*** Opening DATA TO PROCESS ***

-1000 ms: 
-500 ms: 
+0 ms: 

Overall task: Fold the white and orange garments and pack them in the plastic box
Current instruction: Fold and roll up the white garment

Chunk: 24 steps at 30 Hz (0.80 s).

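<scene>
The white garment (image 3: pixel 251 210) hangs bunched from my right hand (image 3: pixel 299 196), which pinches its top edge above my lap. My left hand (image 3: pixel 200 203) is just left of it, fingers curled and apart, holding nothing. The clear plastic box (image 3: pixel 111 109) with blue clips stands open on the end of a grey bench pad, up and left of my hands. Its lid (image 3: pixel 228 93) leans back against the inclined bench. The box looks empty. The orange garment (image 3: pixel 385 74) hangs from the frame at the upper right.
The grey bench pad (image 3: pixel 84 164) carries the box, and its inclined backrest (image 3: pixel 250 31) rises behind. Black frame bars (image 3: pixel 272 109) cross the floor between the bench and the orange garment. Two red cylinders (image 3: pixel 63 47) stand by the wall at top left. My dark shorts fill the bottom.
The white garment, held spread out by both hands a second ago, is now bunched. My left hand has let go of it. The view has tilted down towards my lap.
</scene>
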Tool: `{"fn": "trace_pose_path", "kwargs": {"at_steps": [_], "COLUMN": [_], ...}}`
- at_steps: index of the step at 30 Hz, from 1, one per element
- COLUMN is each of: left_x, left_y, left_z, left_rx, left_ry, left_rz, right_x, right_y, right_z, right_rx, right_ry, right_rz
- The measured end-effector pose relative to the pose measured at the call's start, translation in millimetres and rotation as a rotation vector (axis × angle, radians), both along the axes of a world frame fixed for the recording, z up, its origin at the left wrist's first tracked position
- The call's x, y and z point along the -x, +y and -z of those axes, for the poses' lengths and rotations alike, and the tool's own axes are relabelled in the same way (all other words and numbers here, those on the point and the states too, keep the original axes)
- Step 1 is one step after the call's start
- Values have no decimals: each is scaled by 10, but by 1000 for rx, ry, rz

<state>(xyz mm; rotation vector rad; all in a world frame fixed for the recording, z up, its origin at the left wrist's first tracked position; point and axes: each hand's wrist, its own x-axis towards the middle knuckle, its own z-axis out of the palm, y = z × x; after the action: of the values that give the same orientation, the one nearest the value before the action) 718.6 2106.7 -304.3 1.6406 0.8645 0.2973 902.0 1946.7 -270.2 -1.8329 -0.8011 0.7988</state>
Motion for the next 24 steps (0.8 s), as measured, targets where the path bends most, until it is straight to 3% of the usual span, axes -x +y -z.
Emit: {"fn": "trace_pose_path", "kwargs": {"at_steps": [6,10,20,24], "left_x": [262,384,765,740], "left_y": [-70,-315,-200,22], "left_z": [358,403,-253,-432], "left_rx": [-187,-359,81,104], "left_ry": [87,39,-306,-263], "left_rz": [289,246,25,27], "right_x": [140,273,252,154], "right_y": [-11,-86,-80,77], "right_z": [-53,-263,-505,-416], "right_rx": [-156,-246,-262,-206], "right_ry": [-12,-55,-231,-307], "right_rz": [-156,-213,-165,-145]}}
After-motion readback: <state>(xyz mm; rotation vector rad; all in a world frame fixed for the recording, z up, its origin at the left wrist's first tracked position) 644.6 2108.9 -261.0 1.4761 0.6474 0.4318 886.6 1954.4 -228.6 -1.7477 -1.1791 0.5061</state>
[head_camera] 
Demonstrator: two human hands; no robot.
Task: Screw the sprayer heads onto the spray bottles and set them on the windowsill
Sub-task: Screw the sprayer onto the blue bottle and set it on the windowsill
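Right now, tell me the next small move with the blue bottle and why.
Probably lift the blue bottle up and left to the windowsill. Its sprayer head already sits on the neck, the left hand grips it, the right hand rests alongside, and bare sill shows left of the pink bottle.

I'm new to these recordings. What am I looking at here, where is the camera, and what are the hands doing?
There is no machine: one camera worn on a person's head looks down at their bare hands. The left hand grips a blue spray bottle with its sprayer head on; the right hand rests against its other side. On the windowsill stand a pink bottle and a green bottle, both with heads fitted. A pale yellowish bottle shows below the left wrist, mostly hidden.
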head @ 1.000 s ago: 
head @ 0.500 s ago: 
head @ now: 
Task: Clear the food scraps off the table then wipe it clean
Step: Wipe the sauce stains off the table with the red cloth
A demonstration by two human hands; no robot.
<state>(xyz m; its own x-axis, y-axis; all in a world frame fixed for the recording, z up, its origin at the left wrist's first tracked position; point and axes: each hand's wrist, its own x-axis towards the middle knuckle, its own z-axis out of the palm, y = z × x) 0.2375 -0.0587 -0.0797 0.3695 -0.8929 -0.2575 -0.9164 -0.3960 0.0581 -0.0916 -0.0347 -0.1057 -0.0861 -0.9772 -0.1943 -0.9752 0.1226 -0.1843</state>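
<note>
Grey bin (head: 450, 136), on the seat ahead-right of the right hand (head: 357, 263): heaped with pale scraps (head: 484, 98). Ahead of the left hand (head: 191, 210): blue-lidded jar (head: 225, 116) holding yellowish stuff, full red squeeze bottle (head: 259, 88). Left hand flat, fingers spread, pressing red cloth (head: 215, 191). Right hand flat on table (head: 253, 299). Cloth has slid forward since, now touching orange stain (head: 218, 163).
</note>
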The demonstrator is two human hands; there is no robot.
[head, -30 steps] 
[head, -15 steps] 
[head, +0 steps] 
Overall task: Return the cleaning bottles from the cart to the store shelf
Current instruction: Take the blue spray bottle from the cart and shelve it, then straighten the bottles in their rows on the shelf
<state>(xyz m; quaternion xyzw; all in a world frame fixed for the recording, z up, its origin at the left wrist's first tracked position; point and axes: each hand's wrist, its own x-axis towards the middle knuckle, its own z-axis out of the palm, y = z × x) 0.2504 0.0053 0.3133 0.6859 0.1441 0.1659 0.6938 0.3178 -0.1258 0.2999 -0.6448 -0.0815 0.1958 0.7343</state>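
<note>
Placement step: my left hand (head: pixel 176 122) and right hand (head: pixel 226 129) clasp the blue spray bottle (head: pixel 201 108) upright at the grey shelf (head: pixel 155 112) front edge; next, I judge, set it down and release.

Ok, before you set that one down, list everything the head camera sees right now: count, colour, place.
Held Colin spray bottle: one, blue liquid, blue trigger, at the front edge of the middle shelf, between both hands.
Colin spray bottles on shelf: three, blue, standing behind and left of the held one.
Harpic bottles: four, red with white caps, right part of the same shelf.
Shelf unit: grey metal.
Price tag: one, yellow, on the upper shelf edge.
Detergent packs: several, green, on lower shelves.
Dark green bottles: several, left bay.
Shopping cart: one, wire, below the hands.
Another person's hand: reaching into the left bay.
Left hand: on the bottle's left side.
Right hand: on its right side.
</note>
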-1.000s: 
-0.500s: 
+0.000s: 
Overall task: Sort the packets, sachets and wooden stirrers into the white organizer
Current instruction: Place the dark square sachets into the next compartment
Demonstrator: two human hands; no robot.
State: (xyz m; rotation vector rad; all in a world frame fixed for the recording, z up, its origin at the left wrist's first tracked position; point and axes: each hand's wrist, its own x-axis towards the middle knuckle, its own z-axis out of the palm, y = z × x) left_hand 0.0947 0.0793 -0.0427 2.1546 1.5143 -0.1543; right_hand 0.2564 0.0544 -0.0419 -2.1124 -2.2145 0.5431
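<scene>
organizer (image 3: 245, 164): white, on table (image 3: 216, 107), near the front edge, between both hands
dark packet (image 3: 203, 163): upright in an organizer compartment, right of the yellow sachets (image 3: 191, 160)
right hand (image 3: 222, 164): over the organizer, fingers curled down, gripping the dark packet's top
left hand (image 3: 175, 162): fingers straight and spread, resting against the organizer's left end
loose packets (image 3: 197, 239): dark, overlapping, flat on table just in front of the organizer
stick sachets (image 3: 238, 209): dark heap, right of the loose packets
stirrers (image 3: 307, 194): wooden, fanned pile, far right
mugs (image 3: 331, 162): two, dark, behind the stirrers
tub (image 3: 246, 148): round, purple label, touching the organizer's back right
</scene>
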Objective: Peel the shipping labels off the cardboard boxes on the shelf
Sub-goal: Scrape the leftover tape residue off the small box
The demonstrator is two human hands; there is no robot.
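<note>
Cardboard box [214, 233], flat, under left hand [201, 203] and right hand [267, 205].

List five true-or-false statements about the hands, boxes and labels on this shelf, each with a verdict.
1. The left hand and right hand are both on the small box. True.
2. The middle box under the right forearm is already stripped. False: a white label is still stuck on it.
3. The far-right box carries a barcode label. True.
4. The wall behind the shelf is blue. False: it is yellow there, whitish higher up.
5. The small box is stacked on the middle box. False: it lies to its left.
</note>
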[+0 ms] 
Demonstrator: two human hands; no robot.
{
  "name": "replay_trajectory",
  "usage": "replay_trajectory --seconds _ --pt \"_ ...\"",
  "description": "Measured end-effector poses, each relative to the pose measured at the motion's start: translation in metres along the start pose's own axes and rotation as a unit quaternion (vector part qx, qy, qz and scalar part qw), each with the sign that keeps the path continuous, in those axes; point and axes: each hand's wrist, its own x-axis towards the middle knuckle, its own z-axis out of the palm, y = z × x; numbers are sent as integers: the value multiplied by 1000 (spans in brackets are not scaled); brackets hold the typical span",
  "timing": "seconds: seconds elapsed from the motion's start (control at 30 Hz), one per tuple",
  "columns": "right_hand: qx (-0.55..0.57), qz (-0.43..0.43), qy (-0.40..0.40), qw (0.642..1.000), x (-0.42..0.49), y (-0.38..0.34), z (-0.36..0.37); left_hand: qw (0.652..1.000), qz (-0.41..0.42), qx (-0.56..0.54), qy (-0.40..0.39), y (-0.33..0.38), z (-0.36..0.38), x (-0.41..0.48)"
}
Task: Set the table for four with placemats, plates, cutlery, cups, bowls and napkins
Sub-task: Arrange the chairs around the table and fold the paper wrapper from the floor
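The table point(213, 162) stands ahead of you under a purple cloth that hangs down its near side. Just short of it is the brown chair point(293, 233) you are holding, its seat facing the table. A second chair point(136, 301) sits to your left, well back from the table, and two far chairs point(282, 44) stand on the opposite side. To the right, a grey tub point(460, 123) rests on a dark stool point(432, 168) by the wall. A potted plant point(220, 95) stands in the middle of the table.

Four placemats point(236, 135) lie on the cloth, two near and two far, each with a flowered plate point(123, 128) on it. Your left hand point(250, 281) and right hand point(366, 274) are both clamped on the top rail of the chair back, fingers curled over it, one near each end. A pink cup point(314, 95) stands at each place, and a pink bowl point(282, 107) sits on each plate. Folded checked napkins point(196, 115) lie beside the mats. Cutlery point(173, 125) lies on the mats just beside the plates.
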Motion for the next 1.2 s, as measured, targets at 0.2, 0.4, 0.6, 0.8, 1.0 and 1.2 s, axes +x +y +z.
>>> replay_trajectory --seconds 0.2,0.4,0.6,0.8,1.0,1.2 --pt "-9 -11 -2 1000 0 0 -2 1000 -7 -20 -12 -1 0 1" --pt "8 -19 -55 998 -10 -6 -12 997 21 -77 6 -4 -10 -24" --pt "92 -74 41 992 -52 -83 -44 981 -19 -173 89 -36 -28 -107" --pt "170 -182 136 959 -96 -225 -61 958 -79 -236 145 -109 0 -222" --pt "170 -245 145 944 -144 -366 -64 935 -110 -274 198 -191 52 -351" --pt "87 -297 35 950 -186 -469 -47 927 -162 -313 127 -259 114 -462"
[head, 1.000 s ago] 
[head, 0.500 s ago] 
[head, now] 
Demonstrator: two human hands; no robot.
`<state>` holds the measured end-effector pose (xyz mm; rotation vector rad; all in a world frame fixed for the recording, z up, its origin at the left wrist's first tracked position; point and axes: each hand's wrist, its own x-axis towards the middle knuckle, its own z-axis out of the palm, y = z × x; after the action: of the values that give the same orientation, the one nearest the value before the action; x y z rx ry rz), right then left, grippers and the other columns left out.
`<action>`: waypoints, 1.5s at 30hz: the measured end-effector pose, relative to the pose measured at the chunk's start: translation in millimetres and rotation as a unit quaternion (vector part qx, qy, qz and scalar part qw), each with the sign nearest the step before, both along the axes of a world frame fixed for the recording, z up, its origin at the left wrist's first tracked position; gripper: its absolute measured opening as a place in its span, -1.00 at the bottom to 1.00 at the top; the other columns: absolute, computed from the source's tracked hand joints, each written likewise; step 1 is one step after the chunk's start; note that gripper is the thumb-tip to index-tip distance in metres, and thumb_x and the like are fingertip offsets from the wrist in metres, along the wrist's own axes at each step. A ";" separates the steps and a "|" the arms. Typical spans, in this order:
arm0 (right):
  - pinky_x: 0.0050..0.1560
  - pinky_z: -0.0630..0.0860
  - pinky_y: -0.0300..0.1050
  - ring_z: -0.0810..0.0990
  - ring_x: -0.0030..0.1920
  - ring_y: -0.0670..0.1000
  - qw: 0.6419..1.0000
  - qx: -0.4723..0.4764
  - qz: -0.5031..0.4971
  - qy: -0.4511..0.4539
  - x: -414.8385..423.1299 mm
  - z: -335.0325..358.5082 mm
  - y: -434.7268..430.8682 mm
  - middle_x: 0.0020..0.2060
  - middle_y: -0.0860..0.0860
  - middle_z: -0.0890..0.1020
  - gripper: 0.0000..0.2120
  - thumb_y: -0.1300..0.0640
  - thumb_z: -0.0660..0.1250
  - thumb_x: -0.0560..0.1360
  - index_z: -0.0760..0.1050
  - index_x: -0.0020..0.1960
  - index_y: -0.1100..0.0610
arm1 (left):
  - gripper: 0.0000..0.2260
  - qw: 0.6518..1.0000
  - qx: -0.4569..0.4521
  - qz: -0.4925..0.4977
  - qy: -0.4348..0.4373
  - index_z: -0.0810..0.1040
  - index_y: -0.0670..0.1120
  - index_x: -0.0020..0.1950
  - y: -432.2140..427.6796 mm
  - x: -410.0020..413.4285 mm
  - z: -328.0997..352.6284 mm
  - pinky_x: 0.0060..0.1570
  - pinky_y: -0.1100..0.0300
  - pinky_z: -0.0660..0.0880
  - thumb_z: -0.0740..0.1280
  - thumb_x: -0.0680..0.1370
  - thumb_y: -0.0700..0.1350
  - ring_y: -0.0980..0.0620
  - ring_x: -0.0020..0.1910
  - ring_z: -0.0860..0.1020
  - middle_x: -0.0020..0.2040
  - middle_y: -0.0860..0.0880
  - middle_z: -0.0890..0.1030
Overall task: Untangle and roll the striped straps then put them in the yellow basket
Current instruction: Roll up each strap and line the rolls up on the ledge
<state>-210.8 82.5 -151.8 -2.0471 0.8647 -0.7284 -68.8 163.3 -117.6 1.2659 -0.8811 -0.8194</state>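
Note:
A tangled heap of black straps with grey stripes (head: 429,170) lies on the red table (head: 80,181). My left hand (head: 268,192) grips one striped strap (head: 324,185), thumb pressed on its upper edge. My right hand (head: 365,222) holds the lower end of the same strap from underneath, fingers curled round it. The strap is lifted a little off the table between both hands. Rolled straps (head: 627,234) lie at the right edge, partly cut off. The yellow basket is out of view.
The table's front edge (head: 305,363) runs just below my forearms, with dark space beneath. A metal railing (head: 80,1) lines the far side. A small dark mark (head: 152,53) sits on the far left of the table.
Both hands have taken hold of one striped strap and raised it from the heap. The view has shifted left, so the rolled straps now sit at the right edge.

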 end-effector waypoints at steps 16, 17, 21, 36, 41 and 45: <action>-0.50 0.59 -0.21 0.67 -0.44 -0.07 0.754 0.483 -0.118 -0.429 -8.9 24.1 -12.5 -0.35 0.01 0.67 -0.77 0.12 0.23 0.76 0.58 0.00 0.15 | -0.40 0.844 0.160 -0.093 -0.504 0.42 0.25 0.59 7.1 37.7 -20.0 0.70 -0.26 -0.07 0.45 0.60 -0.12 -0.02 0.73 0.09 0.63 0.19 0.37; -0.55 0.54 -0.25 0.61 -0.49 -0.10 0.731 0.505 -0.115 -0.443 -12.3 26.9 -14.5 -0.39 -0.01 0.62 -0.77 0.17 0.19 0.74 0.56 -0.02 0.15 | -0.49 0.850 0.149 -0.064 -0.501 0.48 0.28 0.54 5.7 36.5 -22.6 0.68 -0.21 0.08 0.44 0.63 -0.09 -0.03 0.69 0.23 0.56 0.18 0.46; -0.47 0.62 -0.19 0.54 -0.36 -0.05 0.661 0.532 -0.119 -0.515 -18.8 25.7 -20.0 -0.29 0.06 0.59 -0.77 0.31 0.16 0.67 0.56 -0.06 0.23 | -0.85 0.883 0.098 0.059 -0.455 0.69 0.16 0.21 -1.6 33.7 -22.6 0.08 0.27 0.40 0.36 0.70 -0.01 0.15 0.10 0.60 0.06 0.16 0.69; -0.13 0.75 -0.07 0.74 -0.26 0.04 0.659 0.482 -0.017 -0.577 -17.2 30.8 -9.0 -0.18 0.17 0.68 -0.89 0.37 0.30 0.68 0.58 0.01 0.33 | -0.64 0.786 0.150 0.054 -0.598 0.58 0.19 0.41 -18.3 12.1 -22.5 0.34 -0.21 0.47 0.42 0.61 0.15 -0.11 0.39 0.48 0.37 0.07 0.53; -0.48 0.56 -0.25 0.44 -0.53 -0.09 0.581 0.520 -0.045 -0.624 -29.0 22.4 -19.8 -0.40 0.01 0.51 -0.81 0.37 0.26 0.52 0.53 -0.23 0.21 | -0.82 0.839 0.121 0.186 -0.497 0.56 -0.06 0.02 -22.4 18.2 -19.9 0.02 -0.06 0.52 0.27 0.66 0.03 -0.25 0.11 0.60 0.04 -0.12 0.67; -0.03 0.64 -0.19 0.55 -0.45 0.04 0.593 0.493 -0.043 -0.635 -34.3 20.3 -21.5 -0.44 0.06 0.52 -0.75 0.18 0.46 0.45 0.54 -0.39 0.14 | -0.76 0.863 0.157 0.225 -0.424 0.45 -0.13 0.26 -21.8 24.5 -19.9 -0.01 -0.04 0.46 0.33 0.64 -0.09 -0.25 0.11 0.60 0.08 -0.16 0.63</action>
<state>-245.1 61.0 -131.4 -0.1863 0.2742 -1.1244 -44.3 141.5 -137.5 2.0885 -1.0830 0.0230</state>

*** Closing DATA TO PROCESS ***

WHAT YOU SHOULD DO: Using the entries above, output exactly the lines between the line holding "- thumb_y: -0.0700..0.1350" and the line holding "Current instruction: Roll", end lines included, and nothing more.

TASK RESULT:
  - thumb_y: -0.0700..0.1350
  - ring_y: -0.0980..0.0620
  - ring_x: -0.0020..0.1910
  - ring_z: -0.0860..0.1020
  - middle_x: -0.0020..0.2040
  - middle_y: -0.0860..0.0880
  - middle_z: -0.0890..0.1030
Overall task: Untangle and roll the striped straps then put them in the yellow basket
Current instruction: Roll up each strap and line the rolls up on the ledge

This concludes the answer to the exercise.